• TO DO
Your task is to output the data exactly as it stands.
● ● ● ● ● ● ●
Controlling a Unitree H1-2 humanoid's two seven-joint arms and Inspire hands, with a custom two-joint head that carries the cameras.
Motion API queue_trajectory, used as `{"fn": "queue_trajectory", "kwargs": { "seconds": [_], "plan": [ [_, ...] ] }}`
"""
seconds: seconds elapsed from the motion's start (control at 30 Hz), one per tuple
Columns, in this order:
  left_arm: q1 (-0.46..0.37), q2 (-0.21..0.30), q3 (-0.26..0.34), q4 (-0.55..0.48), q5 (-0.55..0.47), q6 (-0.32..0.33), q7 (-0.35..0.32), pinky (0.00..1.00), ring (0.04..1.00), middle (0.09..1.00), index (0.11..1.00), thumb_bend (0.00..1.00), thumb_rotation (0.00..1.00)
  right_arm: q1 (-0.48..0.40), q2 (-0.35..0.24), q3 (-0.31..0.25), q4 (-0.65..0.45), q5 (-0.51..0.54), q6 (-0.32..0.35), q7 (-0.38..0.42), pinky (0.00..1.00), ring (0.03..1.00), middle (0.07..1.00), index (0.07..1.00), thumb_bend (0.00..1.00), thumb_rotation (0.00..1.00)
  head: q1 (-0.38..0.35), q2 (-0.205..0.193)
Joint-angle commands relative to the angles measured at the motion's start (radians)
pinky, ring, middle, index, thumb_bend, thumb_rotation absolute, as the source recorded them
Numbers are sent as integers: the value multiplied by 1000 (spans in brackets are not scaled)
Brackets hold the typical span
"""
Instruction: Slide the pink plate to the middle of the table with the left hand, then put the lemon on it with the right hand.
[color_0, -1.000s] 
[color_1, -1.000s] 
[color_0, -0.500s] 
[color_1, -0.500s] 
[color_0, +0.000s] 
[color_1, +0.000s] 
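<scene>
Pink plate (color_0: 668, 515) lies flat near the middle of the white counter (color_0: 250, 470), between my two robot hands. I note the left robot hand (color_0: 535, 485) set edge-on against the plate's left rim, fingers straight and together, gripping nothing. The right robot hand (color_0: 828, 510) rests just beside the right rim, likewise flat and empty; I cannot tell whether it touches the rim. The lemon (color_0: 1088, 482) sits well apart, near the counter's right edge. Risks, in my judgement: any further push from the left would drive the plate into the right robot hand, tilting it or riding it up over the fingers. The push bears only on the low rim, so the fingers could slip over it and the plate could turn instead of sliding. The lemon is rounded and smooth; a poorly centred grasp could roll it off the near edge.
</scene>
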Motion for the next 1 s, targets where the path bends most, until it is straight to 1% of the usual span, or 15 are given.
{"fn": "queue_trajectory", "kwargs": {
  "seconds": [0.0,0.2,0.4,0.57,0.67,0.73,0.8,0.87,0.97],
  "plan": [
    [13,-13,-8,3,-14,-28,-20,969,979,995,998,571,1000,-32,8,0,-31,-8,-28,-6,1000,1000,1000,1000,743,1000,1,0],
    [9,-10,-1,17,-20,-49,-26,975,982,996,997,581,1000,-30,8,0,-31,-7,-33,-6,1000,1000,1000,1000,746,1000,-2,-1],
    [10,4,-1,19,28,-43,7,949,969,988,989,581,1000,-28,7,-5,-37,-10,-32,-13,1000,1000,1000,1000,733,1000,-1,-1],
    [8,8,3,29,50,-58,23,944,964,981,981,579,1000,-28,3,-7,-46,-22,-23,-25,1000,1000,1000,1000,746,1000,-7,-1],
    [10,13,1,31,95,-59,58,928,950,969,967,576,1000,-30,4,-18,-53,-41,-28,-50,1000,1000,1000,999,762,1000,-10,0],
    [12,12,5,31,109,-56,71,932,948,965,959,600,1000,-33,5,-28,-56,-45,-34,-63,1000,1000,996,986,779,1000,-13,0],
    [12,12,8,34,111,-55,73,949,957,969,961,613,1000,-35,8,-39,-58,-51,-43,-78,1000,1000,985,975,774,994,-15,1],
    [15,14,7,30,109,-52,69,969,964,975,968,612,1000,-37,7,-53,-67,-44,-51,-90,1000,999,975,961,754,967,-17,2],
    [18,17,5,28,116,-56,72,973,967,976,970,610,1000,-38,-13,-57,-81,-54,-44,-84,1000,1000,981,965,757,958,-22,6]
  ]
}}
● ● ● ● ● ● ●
• WRITTEN SOLUTION
Controlling a Unitree H1-2 humanoid's two seven-joint arms and Inspire hands, with a custom two-joint head that carries the cameras.
Motion API queue_trajectory, used as `{"fn": "queue_trajectory", "kwargs": { "seconds": [_], "plan": [ [_, ...] ] }}`
"""
seconds: seconds elapsed from the motion's start (control at 30 Hz), one per tuple
Columns, in this order:
  left_arm: q1 (-0.46..0.37), q2 (-0.21..0.30), q3 (-0.26..0.34), q4 (-0.55..0.48), q5 (-0.55..0.47), q6 (-0.32..0.33), q7 (-0.35..0.32), pinky (0.00..1.00), ring (0.04..1.00), middle (0.09..1.00), index (0.11..1.00), thumb_bend (0.00..1.00), thumb_rotation (0.00..1.00)
  right_arm: q1 (-0.48..0.40), q2 (-0.35..0.24), q3 (-0.31..0.25), q4 (-0.65..0.45), q5 (-0.51..0.54), q6 (-0.32..0.35), q7 (-0.38..0.42), pinky (0.00..1.00), ring (0.03..1.00), middle (0.07..1.00), index (0.07..1.00), thumb_bend (0.00..1.00), thumb_rotation (0.00..1.00)
  head: q1 (-0.38..0.35), q2 (-0.205..0.193)
Joint-angle commands relative to the angles measured at the motion's start (radians)
pinky, ring, middle, index, thumb_bend, thumb_rotation absolute, as the source recorded them
Numbers are sent as integers: the value multiplied by 1000 (spans in brackets are not scaled)
Brackets hold the typical span
"""
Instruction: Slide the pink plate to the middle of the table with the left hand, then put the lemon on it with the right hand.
[color_0, -1.000s] 
[color_1, -1.000s] 
[color_0, -0.500s] 
[color_1, -0.500s] 
[color_0, +0.000s] 
[color_1, +0.000s] 
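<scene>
Pink plate (color_0: 668, 515) lies flat near the middle of the white counter (color_0: 250, 470), between my two robot hands. I note the left robot hand (color_0: 535, 485) set edge-on against the plate's left rim, fingers straight and together, gripping nothing. The right robot hand (color_0: 828, 510) rests just beside the right rim, likewise flat and empty; I cannot tell whether it touches the rim. The lemon (color_0: 1088, 482) sits well apart, near the counter's right edge. Risks, in my judgement: any further push from the left would drive the plate into the right robot hand, tilting it or riding it up over the fingers. The push bears only on the low rim, so the fingers could slip over it and the plate could turn instead of sliding. The lemon is rounded and smooth; a poorly centred grasp could roll it off the near edge.
</scene>
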Motion for the next 1 s, targets where the path bends most, until it is straight to 1% of the usual span, or 15 are given.
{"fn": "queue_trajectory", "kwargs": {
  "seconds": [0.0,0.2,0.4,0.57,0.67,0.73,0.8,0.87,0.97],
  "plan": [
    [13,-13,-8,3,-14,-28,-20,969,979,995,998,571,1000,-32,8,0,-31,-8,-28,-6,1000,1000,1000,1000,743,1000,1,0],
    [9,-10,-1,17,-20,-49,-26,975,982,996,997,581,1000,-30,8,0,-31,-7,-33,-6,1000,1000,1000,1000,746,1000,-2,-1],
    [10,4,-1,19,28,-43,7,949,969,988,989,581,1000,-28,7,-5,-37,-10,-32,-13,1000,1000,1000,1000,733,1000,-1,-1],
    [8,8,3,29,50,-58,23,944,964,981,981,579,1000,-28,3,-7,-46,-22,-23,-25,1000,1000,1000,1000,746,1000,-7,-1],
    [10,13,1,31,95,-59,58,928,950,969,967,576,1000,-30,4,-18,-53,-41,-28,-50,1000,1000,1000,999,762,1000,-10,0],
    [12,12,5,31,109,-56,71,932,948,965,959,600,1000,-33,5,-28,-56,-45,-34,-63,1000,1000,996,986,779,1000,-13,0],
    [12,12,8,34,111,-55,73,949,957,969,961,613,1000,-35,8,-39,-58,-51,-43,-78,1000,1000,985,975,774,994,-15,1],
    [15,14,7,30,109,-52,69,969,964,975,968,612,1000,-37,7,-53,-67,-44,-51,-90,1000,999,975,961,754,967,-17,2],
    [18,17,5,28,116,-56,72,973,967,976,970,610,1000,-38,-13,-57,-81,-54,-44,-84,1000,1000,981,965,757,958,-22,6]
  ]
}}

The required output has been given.